She wanted her father to be alive and well again; she wanted to inherit Irsa, like she’d always planned. To visit Od with Ayah one day, and see all the things her friend described in such wistful detail. Maybe marry, maybe not, so long as the choice was hers.
But that future had vanished the moment she sat down for breakfast with the Emperor. That future had never truly existed.
Talia clenched her jaw. “We’ll carve out a new life together on Ryn. You’ll see.”
Her mother stared out through the porthole, a crease in her forehead that Talia never remembered seeing before. “We shouldn’t be here. We should never have set foot on this ship. The sea listens. The sea knows.”
“The sea is just the sea, Mama.” Talia took her arm, tugging her gently away from the porthole. “Come on. Let’s find some breakfast.”
They ate belowdecks in the crew’s mess, nothing more than another small cabin crammed with a rough oak table and a pair of sagging benches. There wasn’t even a porthole here, which made Talia unaccountably anxious—she didn’t like being shut away from the sunlight and the sea. The cook, a grumbling Odan with fierce black brows who looked as though he’d never smiled in his life, served them more tea and fish and biscuits. To Talia’s relief, her mother finished her whole plate and seemed to perk up a little.
Talia tugged her mother up from the bench when they were done, fighting off the feeling that the ship was squeezing all the breath from her body. The two of them climbed the narrow steps leading from the hold up to the main deck, Talia shoving open the hatch at the top. Sunlight hit her full in the face, and the sea air assailed her senses: salt and fish and a wild tangy freedom that made her skin prick. She could breathe again. She tilted her head back, staring up at the main mast, canvas sails billowing full. Sailors scaled the rigging, hauling lines and shouting to each other. They looked like gangly spiders, climbing silk ropes up into the wind god’s domain.
Her mother laughed and rushed over to the port side rail. She had eyes only for the sea.
Talia followed at a slower pace, adapting her stride to the continual rolling of the ship. She stood beside her mother, curling her hands around the wooden railing as she stared out into the fathomless waves. They stretched forever into the horizon, all blue and green and gray, glinting gold where the sunlight touched them. A longing she didn’t have a name for rushed up to swallow her. She felt full for the first time in her life, when she’d never known she was empty.
“Have you ever seen the sea before, Mama?”
Her mother was leaning her elbows on the railing, the wind teasing strands of hair loose from her braids. “When I was a little girl, my father took me to the port in Evalla. I wanted to stay forever, but we had to go home again and I thought it would break my heart.”
The ship crested a wave and water splashed up over the rail, sending a thrill down Talia’s spine as it drenched her to the bone.
Seawater dripped from her mother’s chin. “I felt something then, calling out to me.
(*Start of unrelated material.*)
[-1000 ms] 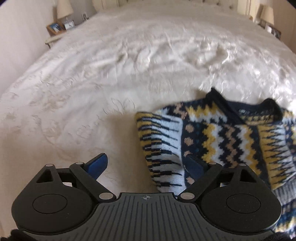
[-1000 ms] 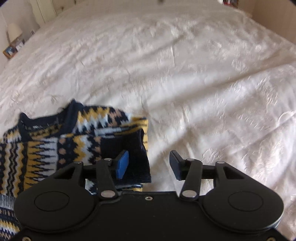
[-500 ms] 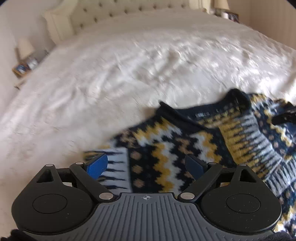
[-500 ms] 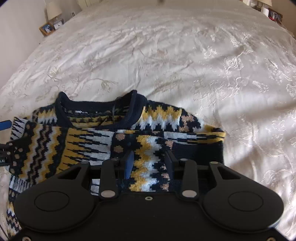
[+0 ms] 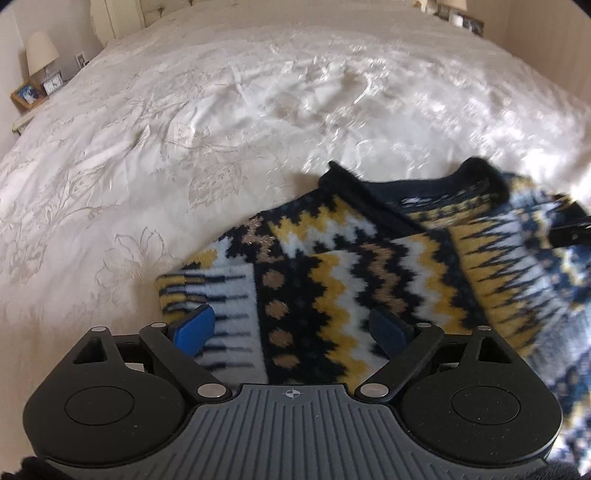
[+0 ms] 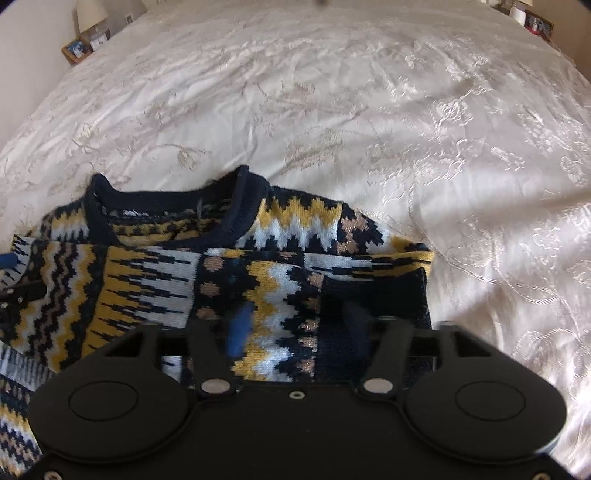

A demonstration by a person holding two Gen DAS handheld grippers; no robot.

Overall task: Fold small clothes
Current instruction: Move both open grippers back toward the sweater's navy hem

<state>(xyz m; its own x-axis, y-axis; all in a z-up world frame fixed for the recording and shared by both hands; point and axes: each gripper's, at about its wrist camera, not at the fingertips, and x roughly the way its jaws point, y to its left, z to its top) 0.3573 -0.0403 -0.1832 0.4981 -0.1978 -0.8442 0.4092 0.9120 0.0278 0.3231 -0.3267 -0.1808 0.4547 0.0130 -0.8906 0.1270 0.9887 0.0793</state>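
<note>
Cream embroidered bedspread (image 5: 221,122) is filling both views, shining where daylight is catching its flower pattern; on it a small patterned sweater (image 5: 351,266) is lying near the cameras, its navy collar turned toward the far side and its sleeves folded in over the body. From the left wrist view, the left gripper (image 5: 295,328) is hovering over the sweater's left edge with its jaws standing wide apart, nothing pressed between them; a tufted headboard (image 5: 122,14) is showing at the far end, which the other view is missing. From the right wrist view, the right gripper (image 6: 299,325) is sitting over the folded navy cuff at the sweater's right side; its jaws have just been opening and are standing apart over the knit (the blue pad is blurred). A lamp (image 6: 90,9) and a picture frame (image 6: 75,48) are standing on the far left bedside table; more small objects are crowding the far right corner.
</note>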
It’s even stronger now.” She peered at Talia, an odd light in her eyes. “Are you sure you can’t hear the waves singing?”
Talia looked back out over the water, and for an instant she imagined she could hear something, the haunted thread of an otherworldly music. But then she shook her head and it was gone again. “It’s just the wind, Mama.”
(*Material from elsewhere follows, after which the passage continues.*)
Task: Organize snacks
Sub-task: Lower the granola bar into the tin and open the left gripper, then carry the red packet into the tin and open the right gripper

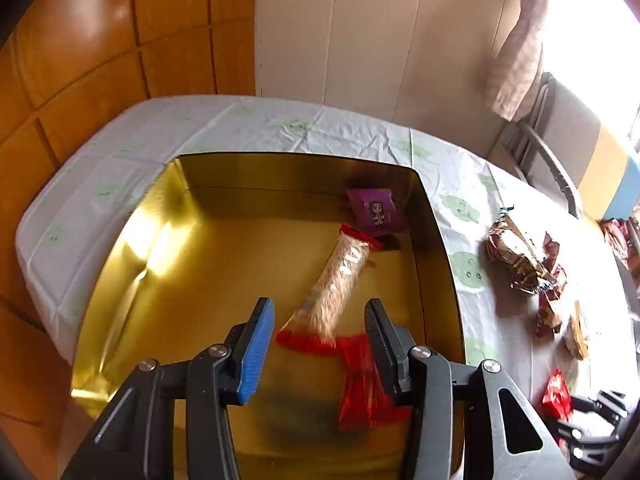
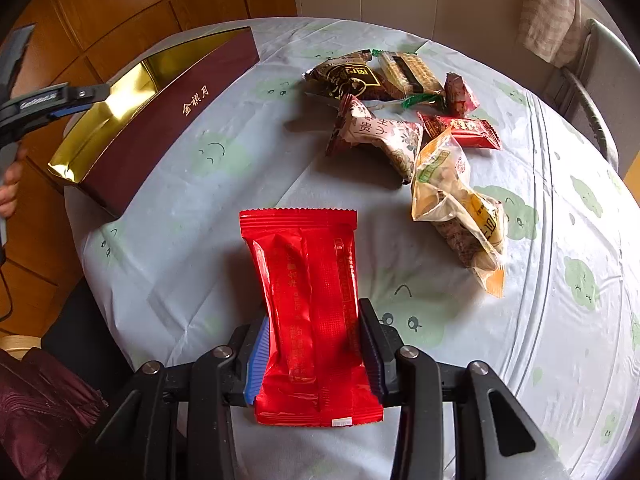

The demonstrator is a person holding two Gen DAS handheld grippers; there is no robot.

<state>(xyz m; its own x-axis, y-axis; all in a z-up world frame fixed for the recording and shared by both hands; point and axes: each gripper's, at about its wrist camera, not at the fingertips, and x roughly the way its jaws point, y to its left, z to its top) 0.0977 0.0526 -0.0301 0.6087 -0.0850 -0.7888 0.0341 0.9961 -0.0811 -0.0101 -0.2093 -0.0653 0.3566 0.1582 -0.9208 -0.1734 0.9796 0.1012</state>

Her mother didn’t seem to be listening, a secret smile on her lips. She shut her eyes and started humming.
Talia glanced uneasily between the sea and her mother. “Why don’t we explore the rest of the ship?”
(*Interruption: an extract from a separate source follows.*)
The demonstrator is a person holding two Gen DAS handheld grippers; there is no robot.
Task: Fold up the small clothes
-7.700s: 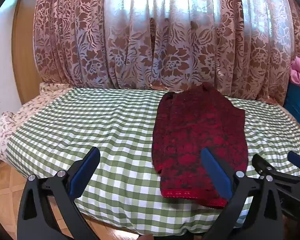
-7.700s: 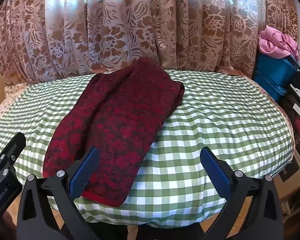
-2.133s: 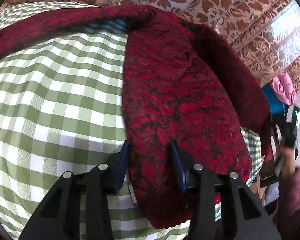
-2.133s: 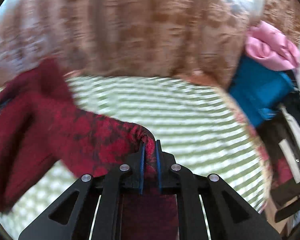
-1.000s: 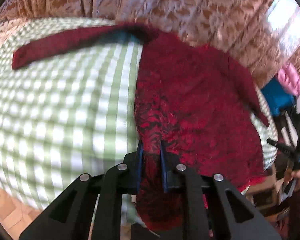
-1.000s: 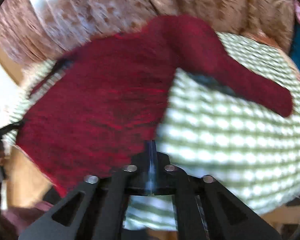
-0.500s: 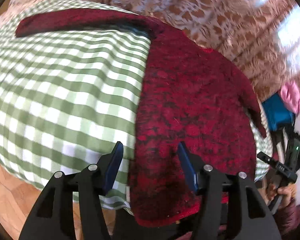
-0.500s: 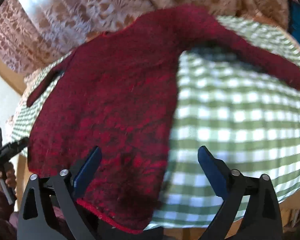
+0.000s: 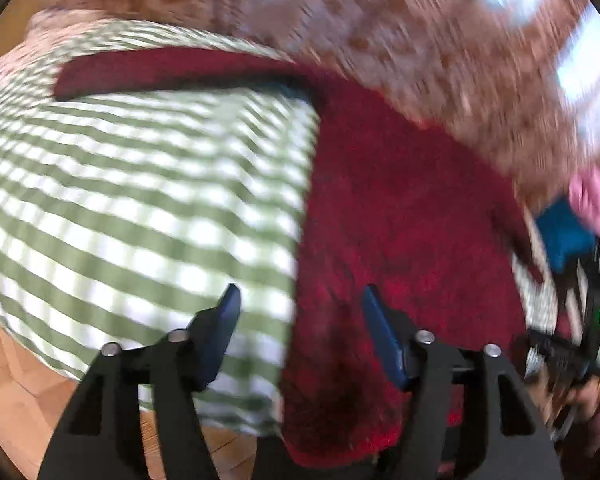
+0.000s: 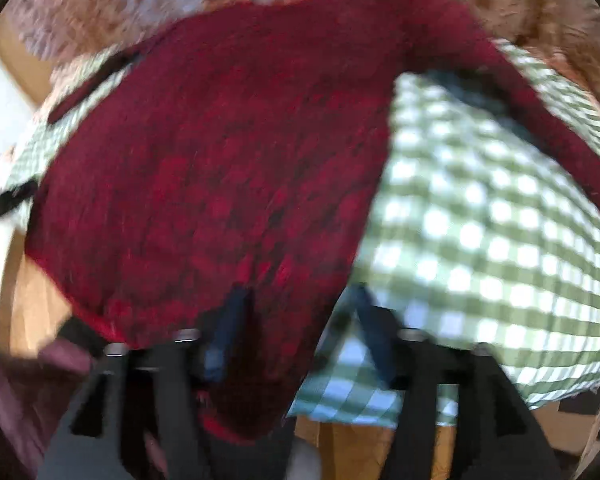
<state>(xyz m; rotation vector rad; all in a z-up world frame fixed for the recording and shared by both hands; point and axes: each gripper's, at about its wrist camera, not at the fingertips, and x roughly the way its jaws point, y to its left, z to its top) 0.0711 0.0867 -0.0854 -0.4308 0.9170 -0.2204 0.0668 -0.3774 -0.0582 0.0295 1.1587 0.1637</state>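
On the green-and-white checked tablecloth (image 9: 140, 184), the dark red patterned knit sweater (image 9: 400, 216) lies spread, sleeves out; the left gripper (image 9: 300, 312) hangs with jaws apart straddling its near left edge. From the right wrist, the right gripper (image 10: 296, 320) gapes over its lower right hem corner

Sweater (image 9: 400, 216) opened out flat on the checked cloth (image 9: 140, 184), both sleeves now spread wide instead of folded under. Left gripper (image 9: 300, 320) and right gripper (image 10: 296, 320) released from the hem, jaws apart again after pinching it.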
“Go ahead, dearest. I’ll stay here. I need to understand what the sea is telling me.”
“It’s not telling you anything.”
Her mother shrugged, the funny little smile back again. “You could hear it too, if you listen.”
“Mama, there’s nothing to hear!” She was beginning to fear that five days shut in a carriage with no food had addled her mother’s wits.
“Just listen. Just listen.” She started humming again.
Talia turned from the rail and strode away. She refused to think that her mother’s strange melody was the very echo of the music she imagined hearing in her head.
She paced the main deck, watching the sailors hauling lines to adjust the sails, counting the bells that marked out watches every half hour. She scrambled up onto the smaller deck at the rear of the ship that formed the roof of the great cabin—she heard one of the sailors refer to it as the ‘poop deck.’
The ship rolled beneath her, wood creaked, and lines snapped. A few of the sailors started singing, and their rough-sweet voices mingled perfectly with the wind and waves.
She looked back to where her mother still leaned against the port rail, purple dress bright against the sky. She told herself there was nothing wrong with her—a few solid days of food and sleep would set her right again.
“I’ve never seen anyone, man or woman, as enamored with the sea as she is. Except maybe you.”
Talia jumped and turned to see Hanid climbing up beside her, his silver hair mussed from the wind. He gave her a wry smile. “It’s like the sea is in your blood.”
“I don’t know what you’re talking about,” she snapped.
He shrugged. “Most people get horribly seasick their first time aboard ship. You and your mother seem entirely unaffected.” She didn’t know why this line of questioning was making her so irritated. “I guess the sea air agrees with us.”
“I guess it does.” Hanid studied her a moment more, then shook his head and chuckled to himself. “Glad to have you sailing with us, in any case. Women are good luck aboard ship, you know. The Waves seem to prey mostly on the men.”
“What do you mean?”
“You haven’t heard the stories?” He spread his hands out toward the sea. “The Billow Maidens, singing in the storms to wreck the ships and drown the sailors. Their songs are so beautiful men can’t resist, running their ships onto reefs or rocks, throwing themselves into the sea just to follow the music.”
The wind flung a snatch of her mother’s song into Talia’s ears, and she cursed, which made Hanid laugh. “It’s all superstition and nonsense.”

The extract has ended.